TASK REQUIREMENTS >> Every line of the data below is to be duplicated exactly, pictures excepted.

++++++

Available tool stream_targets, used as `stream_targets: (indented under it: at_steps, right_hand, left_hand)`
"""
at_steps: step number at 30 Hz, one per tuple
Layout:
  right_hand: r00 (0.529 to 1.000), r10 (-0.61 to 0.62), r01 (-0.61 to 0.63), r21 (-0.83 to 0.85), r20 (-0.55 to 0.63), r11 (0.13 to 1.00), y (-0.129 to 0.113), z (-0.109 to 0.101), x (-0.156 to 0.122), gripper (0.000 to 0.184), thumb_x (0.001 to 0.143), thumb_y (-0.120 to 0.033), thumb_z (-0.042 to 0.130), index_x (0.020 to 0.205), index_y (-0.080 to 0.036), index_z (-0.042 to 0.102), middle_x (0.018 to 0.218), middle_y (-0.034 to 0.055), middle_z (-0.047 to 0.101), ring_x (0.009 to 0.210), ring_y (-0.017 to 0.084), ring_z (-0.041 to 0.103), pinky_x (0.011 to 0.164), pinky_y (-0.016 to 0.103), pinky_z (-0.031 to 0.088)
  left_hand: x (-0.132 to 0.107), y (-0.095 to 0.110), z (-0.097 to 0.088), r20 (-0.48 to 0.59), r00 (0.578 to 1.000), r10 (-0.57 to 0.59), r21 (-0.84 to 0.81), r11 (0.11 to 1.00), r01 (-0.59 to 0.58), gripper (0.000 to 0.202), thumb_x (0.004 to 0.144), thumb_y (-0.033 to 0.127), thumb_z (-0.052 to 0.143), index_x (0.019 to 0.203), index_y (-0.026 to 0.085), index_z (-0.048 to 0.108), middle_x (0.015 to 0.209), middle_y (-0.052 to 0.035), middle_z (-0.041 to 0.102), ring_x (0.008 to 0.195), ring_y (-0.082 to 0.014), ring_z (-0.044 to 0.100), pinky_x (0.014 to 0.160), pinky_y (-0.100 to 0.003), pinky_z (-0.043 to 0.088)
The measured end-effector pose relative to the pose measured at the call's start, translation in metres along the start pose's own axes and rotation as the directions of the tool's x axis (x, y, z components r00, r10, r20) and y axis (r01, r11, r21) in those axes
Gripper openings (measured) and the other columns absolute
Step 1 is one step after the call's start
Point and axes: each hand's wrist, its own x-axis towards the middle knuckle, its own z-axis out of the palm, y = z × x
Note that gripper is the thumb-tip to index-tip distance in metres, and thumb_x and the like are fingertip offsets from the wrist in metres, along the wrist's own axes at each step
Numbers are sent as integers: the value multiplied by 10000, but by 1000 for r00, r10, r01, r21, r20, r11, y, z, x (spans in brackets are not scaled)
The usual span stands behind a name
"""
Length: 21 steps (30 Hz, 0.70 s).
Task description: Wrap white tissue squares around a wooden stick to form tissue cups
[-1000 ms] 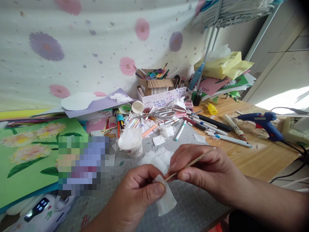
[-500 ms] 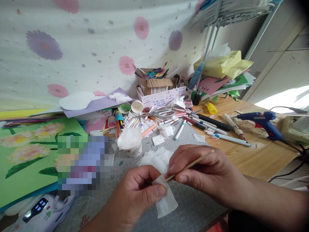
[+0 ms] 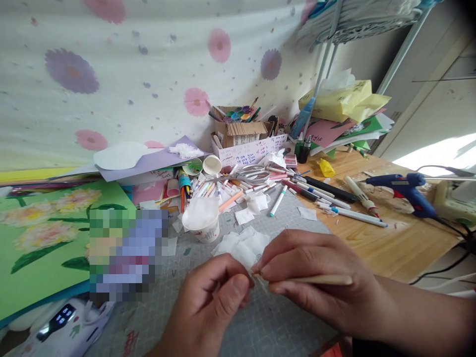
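Note:
My left hand [image 3: 210, 310] and my right hand [image 3: 314, 277] meet low in the middle, above a grey cutting mat [image 3: 275, 322]. My right hand pinches a thin wooden stick [image 3: 323, 280], which now lies almost level and points left. My left hand's thumb and fingers are closed at the stick's tip, on a small white tissue piece that is almost wholly hidden between them. Loose white tissue squares [image 3: 243, 244] lie on the mat just beyond the hands, beside a paper cup [image 3: 201, 219] topped with tissue.
Pens and markers [image 3: 297, 191] and scissors [image 3: 253, 174] are scattered behind the mat. A blue glue gun [image 3: 407, 191] lies at the right on the wooden table [image 3: 405, 243]. A green flower picture [image 3: 44, 233] lies at the left. Cardboard boxes [image 3: 241, 131] and paper stacks [image 3: 342, 111] stand at the back.
The stick swung down from slanting up-right to nearly level. The tissue piece that hung below my left thumb is now drawn up between the fingers and almost hidden.

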Motion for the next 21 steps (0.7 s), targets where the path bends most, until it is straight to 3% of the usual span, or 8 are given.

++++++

YOUR SOLUTION >>
Available tool stream_targets, used as `stream_targets: (indented under it: at_steps, right_hand, left_hand)`
"""
at_steps: step number at 30 Hz, one per tuple
Layout:
  right_hand: r00 (0.529 to 1.000), r10 (-0.61 to 0.62), r01 (-0.61 to 0.63), r21 (-0.83 to 0.85), r20 (-0.55 to 0.63), r11 (0.13 to 1.00), y (-0.129 to 0.113), z (-0.109 to 0.101), x (-0.156 to 0.122), gripper (0.000 to 0.184), thumb_x (0.001 to 0.143), thumb_y (-0.120 to 0.033), thumb_z (-0.042 to 0.130), index_x (0.020 to 0.205), index_y (-0.080 to 0.036), index_z (-0.042 to 0.102), middle_x (0.018 to 0.218), middle_y (-0.034 to 0.055), middle_z (-0.047 to 0.101), ring_x (0.009 to 0.210), ring_y (-0.017 to 0.084), ring_z (-0.041 to 0.103), pinky_x (0.011 to 0.164), pinky_y (-0.016 to 0.103), pinky_z (-0.031 to 0.088)
  left_hand: x (-0.132 to 0.107), y (-0.095 to 0.110), z (-0.097 to 0.088), r20 (-0.48 to 0.59), r00 (0.578 to 1.000), r10 (-0.57 to 0.59), r21 (-0.84 to 0.81), r11 (0.11 to 1.00), r01 (-0.59 to 0.58), gripper (0.000 to 0.202), thumb_x (0.004 to 0.144), thumb_y (-0.033 to 0.127), thumb_z (-0.052 to 0.143), index_x (0.019 to 0.203), index_y (-0.026 to 0.085), index_z (-0.048 to 0.108), middle_x (0.015 to 0.209), middle_y (-0.052 to 0.035), middle_z (-0.041 to 0.102), ring_x (0.008 to 0.195), ring_y (-0.082 to 0.014), ring_z (-0.044 to 0.100), pinky_x (0.014 to 0.160), pinky_y (-0.100 to 0.003), pinky_z (-0.043 to 0.088)
The measured end-effector pose relative to the pose measured at the call's start, translation in metres along the start pose's own axes and rotation as the directions of the tool's x axis (x, y, z components r00, r10, r20) and y axis (r01, r11, r21) in those axes
Gripper openings (measured) and the other columns absolute
Step 1 is one step after the call's start
Point and axes: each hand's wrist, its own x-axis towards the middle knuckle, its own z-axis out of the palm, y = z × x
Note that gripper is the thumb-tip to index-tip distance in metres, and thumb_x and the like are fingertip offsets from the wrist in metres, along the wrist's own axes at each step
Numbers are sent as integers: the value multiplied by 10000, but by 1000 for r00, r10, r01, r21, r20, r11, y, z, x (spans in brackets are not scaled)
The usual span stands behind a name
"""
Length: 21 steps (30 Hz, 0.70 s).
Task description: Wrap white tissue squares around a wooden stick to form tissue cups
[-1000 ms] 
[-500 ms] 
[+0 ms] 
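Note:
My left hand [image 3: 210, 310] and my right hand [image 3: 314, 277] meet low in the middle, above a grey cutting mat [image 3: 275, 322]. My right hand pinches a thin wooden stick [image 3: 323, 280], which now lies almost level and points left. My left hand's thumb and fingers are closed at the stick's tip, on a small white tissue piece that is almost wholly hidden between them. Loose white tissue squares [image 3: 243, 244] lie on the mat just beyond the hands, beside a paper cup [image 3: 201, 219] topped with tissue.
Pens and markers [image 3: 297, 191] and scissors [image 3: 253, 174] are scattered behind the mat. A blue glue gun [image 3: 407, 191] lies at the right on the wooden table [image 3: 405, 243]. A green flower picture [image 3: 44, 233] lies at the left. Cardboard boxes [image 3: 241, 131] and paper stacks [image 3: 342, 111] stand at the back.
The stick swung down from slanting up-right to nearly level. The tissue piece that hung below my left thumb is now drawn up between the fingers and almost hidden.
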
Motion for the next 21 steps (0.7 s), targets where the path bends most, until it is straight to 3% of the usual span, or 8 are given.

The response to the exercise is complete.